O que a guerra com o Irã ensina a adversários e aliados
Sem um objetivo político final claro e crível, qualquer ação militar se transforma em um ciclo vicioso, convertendo uma “operação” em um “sistema”. A retórica que acelera essa escalada inclui a linguagem da “ameaça iminente”, que comprime o debate e faz com que uma pausa (trégua, cessar-fogo) pareça imprudente.

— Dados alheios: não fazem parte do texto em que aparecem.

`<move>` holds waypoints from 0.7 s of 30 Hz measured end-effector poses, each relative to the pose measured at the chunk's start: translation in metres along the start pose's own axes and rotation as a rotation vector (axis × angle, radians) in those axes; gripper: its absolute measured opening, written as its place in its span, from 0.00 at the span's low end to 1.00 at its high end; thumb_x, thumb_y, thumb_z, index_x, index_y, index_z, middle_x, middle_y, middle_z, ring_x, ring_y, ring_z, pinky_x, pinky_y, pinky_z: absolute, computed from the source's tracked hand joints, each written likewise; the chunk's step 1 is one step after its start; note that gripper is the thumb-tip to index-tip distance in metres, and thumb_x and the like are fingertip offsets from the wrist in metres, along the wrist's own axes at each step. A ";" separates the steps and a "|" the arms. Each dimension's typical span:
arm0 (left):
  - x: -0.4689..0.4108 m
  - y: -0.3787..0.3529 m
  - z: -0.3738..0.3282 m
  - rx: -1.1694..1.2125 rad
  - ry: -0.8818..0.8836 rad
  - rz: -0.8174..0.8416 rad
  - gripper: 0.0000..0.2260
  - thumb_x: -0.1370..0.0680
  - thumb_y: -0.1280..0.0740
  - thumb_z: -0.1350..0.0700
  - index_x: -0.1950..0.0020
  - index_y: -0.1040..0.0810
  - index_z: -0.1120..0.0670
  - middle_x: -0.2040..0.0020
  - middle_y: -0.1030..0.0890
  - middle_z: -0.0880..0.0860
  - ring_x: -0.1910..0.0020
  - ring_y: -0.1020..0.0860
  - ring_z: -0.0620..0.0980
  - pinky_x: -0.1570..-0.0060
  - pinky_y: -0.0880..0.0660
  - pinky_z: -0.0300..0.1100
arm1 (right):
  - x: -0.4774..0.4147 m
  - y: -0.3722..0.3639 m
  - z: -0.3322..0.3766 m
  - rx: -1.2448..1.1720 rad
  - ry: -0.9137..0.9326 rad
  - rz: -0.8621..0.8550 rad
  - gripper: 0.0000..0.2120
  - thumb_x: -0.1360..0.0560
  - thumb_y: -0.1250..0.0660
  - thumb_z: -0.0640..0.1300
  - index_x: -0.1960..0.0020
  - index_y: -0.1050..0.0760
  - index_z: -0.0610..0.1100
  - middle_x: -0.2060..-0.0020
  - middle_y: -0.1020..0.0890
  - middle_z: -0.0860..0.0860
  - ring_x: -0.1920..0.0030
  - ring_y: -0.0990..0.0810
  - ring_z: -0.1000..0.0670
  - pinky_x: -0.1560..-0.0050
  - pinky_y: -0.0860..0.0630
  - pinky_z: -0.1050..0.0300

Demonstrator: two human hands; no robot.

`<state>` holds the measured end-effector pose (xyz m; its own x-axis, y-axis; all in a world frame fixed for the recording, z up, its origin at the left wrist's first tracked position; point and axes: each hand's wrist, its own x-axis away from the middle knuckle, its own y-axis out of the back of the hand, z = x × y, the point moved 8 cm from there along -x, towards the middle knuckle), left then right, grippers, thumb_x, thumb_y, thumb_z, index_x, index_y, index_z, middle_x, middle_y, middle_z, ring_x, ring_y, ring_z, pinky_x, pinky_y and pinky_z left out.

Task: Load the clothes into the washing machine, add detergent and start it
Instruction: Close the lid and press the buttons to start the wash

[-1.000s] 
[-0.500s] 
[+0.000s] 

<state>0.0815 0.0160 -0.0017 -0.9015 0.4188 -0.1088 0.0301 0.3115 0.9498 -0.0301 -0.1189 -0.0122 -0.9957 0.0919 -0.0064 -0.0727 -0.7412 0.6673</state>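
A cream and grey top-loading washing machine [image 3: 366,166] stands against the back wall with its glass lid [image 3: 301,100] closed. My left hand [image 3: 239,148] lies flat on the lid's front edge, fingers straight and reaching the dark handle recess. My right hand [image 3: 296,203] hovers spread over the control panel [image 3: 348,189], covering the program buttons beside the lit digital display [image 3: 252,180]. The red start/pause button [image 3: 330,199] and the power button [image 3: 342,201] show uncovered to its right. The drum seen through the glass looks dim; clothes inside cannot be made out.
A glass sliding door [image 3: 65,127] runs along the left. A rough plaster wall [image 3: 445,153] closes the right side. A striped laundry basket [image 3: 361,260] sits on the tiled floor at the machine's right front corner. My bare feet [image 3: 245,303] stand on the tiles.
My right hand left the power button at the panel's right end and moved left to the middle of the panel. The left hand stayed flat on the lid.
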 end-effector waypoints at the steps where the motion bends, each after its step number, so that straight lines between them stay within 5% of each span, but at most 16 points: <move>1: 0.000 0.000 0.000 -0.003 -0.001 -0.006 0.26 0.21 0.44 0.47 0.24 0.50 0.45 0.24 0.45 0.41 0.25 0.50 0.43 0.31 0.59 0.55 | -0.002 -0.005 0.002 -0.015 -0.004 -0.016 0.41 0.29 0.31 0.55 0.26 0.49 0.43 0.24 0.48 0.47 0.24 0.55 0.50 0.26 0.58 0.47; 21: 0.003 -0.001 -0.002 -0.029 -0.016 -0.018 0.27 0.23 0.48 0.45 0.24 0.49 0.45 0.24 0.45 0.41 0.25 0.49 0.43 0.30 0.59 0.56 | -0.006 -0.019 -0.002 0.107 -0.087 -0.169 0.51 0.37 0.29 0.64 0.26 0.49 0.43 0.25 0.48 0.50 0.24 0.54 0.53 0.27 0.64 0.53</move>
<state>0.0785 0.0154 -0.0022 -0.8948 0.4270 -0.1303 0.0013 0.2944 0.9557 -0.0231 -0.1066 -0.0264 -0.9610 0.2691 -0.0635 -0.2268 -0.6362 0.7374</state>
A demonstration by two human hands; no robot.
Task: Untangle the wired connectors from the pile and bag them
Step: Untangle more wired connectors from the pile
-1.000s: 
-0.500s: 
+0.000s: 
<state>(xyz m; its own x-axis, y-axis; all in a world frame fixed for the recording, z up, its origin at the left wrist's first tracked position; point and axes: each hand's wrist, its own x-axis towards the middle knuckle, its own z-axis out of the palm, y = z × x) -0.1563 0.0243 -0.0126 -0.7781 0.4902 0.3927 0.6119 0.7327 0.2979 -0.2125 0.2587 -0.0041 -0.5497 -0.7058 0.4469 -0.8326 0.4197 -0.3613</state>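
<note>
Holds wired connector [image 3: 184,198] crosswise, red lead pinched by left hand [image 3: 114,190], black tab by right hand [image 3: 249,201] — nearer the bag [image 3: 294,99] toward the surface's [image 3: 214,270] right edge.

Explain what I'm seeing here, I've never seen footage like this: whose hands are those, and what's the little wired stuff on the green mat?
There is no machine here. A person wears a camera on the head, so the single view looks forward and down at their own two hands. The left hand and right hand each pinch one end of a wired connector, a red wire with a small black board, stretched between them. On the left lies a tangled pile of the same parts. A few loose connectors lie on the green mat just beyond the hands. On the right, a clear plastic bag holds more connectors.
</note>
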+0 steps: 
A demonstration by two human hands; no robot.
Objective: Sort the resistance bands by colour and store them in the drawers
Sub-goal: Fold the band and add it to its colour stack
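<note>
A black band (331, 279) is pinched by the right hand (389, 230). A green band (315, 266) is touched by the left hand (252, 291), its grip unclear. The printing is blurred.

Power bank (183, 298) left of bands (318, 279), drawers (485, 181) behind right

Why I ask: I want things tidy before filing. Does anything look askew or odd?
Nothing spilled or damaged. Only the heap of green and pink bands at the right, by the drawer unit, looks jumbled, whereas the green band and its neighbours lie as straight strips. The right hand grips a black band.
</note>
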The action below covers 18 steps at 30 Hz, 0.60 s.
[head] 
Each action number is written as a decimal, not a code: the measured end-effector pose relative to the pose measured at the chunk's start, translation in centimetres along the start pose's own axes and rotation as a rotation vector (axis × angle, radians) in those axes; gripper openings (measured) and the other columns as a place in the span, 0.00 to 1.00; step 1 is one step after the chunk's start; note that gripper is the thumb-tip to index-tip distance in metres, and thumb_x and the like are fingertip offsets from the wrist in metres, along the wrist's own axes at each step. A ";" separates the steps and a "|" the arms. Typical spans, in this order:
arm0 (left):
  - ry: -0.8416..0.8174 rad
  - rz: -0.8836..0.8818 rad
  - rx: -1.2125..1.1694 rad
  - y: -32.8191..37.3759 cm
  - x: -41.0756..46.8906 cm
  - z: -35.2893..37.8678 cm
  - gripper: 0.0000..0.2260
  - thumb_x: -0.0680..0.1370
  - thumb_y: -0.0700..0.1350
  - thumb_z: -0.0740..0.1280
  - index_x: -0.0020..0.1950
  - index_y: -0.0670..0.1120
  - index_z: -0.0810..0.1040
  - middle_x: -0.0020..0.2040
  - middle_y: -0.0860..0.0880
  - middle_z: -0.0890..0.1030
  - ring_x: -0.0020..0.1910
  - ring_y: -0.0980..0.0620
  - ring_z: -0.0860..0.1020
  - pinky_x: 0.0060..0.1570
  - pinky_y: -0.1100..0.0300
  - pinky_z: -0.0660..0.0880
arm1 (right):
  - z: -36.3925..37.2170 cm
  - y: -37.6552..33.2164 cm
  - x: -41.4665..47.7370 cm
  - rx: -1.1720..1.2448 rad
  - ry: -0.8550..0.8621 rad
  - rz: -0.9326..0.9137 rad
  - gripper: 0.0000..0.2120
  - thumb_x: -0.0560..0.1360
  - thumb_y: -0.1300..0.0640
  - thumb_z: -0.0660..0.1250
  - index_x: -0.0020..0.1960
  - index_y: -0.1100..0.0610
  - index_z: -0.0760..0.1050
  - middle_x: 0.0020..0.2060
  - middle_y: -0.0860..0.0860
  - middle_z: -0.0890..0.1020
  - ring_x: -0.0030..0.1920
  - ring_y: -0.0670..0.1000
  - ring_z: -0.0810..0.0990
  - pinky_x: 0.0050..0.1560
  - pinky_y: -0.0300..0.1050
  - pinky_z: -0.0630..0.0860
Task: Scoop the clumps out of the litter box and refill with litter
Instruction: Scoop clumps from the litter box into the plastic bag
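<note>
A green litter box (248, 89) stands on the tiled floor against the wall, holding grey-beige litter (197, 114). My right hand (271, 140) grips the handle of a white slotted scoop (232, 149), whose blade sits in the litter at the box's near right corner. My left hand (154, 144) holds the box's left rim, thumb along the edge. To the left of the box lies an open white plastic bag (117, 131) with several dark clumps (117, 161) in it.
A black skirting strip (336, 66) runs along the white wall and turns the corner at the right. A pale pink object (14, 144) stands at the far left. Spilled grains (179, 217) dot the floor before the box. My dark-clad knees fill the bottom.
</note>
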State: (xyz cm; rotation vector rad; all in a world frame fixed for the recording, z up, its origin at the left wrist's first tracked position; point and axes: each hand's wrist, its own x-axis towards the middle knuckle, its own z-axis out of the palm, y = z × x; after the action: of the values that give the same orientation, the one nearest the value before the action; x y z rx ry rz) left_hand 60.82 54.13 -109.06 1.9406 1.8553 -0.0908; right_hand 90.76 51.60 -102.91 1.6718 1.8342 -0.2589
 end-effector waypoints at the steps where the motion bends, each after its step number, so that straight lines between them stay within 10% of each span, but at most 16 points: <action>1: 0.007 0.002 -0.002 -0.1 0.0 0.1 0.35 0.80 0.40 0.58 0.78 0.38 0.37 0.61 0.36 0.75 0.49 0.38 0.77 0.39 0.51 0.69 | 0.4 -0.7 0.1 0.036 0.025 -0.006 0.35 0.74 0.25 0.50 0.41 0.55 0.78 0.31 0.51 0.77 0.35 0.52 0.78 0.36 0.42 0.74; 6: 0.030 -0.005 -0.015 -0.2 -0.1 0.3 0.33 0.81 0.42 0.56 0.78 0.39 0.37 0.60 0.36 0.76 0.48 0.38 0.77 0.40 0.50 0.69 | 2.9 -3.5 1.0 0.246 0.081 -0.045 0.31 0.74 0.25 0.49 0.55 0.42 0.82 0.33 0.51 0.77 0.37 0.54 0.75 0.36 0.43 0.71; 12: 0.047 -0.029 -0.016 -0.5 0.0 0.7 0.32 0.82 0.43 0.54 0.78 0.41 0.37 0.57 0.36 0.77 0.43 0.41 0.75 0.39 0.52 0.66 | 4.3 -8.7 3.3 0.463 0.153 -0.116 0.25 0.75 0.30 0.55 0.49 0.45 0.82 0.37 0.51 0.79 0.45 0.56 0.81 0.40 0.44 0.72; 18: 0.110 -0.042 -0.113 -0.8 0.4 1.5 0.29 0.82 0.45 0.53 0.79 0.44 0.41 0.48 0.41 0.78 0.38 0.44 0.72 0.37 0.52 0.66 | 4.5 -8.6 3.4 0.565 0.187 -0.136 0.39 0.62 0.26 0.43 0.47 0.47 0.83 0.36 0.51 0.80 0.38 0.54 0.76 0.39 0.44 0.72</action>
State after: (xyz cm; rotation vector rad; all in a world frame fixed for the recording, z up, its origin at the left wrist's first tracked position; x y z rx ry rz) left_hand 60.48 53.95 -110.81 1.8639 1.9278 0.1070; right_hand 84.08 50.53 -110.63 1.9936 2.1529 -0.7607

No caso do Irã, os líderes ocidentais também usam alertas nucleares há décadas. Se uma ameaça é mantida permanentemente como “a apenas algumas semanas de distância”, uma guerra pode ser permanentemente apresentada como “necessária”. Enquanto bombas americanas e israelenses caem sobre o território iraniano, Washington está alertando seus adversários – e aliados – sobre os riscos energéticos, marítimos e de estabilidade regional. Enquanto isso, seus aliados europeus estão recorrendo à analogia da guerra do Iraque desde o início para evitar serem arrastados para um conflito que pode ter superado seu discurso de vendas, como foi visto com várias nações condenando o assassinato do Líder Supremo iraniano Ali Khamenei no primeiro dia da guerra. A lição não é como conduzir uma guerra “melhor”. É que os líderes muitas vezes vendem uma guerra como "limitada" para obter permissão para iniciá-la. Depois, incentivam a escalada e punem a contenção. A história das guerras modernas mostra como os líderes conseguem facilmente cumprir o ônus retórico da justificação, evitando o ônus estratégico de terminar uma guerra em termos que não criem a próxima. Quando a guerra se torna um sistema, a decisão mais difícil não é mais como iniciá-la, mas como pará-la.